▶ [Exercise goal]: Write out the lines below once more, exactly as they appear. Do not include pictures.

═════ Exercise material

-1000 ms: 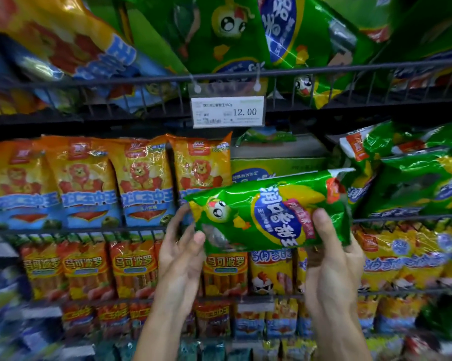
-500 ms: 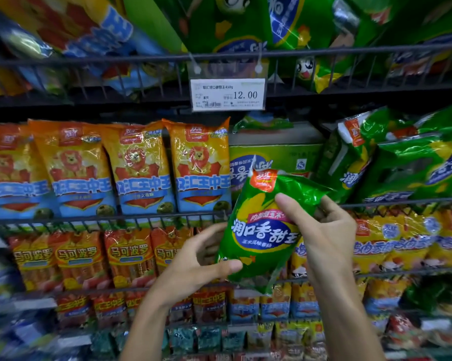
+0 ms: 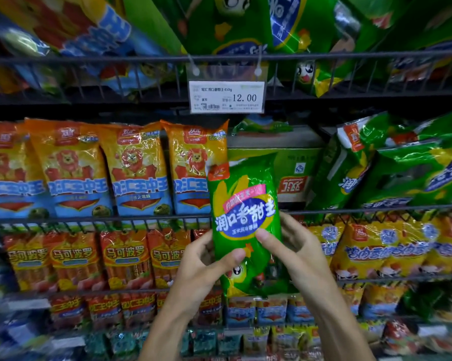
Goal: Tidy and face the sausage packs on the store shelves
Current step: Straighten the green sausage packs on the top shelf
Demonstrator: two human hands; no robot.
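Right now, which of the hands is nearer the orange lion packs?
Left. The left hand grips the green pack just below the orange lion packs; the right hand grips its far side.

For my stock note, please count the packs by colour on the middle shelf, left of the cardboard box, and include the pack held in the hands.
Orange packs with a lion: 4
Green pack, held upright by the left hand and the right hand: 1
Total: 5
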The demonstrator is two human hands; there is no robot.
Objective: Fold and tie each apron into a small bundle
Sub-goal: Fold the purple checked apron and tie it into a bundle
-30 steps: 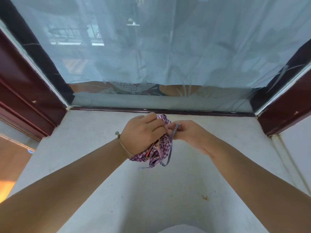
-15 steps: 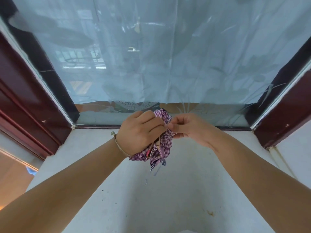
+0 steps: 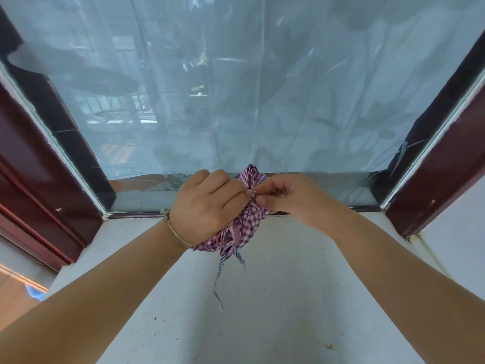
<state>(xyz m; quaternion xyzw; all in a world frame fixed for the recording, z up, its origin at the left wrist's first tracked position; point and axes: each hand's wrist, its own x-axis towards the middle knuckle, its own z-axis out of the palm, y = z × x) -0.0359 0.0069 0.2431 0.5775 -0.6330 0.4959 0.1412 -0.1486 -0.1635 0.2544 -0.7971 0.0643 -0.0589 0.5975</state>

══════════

▶ [Answer space]:
-1000 ms: 
-500 ms: 
+0 ms: 
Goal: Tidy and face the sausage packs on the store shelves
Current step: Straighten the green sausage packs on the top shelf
Demonstrator: two human hands; no robot.
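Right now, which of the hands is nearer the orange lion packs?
Left. The left hand grips the green pack just below the orange lion packs; the right hand grips its far side.

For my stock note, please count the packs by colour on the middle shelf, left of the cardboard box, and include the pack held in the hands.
Orange packs with a lion: 4
Green pack, held upright by the left hand and the right hand: 1
Total: 5
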The demonstrator is two human hands; there is no robot.
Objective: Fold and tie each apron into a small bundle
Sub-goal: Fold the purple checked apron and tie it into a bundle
-30 steps: 
-15 steps: 
+0 steps: 
<state>(xyz m; quaternion xyzw; all in a world frame fixed for the recording, z up, its origin at the left wrist's first tracked position; point and axes: each hand's wrist, its own x-axis towards the middle knuckle, its own z-axis out of the palm, y = z × x) -0.0359 0.0069 0.2431 0.5775 -0.6330 0.4959 0.1412 -0.1486 -0.1635 0.2544 -0.7971 0.0643 -0.0589 0.5975</state>

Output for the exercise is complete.